To implement this in any of the other applications again go to the edit menu in that application and open the colour settings dialogue box, click on advanced mode and load the setting you created in photoshop. You now have a colour managed work flow! Notice the colour management RGB and CMYK policies. These are the ones I recommend using especially for CMYK, it is not a good idea to reconvert CMYK files, just do it once. The dialogue box below is from InDesign. For Adobe CS2 applications just look a bit further down the page because it is just slightly different.


For the Creative Suite Two the colour can be managed through the Adobe Bridge application. This is slightly different in that it automatically manages colour for all the Adobe applications in the Creative Suite. It works the same way. Just save your profile from the colour settings dialogue box in Photoshop and then go to Adobe Bridge and turn them on.

Now the final issue...

Part Five: Printing Proofs.


This is probably the most difficult issue to manage because in essence what you want to do with images as a designer is work in RGB, convert with one CMYK setting, but soft proof with another CMYK device before it goes to another device for final output, usually a printing press. This is how you do it. Leave everything the way it is set up in the colour settings with your custom RGB and CMYK working spaces, but when you want to soft proof load another custom setting that uses the proof profile of the proof printer. This will work if your proofing printer, usually a colour laser device came with a proof profile. Mine in this case did not, so I created another temporary colour settings profile using my RGB monitor profile and the CMYK profile that came with the device, I saved it as a colour settings file and then reverted my colour settings back to how I want them set up for CMYK conversions. That way my proofing profile can now be loaded as a custom setting in the view proof setup menu.
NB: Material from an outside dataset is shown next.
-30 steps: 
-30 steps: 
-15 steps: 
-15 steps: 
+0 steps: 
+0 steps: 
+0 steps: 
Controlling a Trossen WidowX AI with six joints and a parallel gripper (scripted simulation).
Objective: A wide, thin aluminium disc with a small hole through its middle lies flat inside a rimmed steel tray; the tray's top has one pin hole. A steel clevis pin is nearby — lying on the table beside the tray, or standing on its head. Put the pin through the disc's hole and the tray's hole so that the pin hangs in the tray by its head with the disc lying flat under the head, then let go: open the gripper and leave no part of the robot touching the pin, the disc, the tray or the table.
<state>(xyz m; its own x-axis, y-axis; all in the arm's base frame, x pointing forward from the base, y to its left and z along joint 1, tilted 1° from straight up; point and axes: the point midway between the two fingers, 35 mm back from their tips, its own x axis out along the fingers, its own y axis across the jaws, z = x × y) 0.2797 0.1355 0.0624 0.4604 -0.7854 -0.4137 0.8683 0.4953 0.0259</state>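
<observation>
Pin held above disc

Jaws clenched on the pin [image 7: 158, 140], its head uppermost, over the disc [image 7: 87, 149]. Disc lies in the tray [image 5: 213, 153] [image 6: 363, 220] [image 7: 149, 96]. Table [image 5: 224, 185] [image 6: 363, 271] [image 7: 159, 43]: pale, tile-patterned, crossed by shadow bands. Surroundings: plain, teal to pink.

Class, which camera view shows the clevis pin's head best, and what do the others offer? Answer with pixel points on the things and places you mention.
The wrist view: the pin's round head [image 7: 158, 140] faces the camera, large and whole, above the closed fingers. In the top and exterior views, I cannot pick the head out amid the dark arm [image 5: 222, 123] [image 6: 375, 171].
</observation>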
Finally to create a proof go to the print with preview dialogue box and set it up as illustrated using the source space and the print space.

Then exactly like the previous example using a photo printer make sure the colour management systems for the printer are set to off. My laser printer has another setting as you can see.

This will give you a good match on the screen but it is not the exact colour in terms of its true CMYK values. If you want absolute CMYK values on the print, and often you do, change your image mode to CMYK using the conversion settings you created and output it again using the same options. In this case It does not matter if you use document or proof in the source space because they are the same. This is different in CS2, which again is the second image below.

CS2........

I would recommend using a test file that is created in CMYK mode and has blocks of 100% CMYK and another 50% K and maybe 100% C, 100%Y or something. If everything is working perfectly your test page should output using only those inks in those blocks as well as closely resemble what you see on the screen. The real test is the 50% grey, if it is really 50% grey using only black toner or ink you are in business, if not there is something wrong with your settings, so go back and check them again. (You will probably have to look at the grey through a loupe to really see the dots. Keep in mind that what you are seeing is the actual CMYK dots produced by your printer, in order for the colour to be accurate you must check the ink density. If your density is off, your colour will shift, just like on a press.)

No problems! Easy! Thanks and good printing.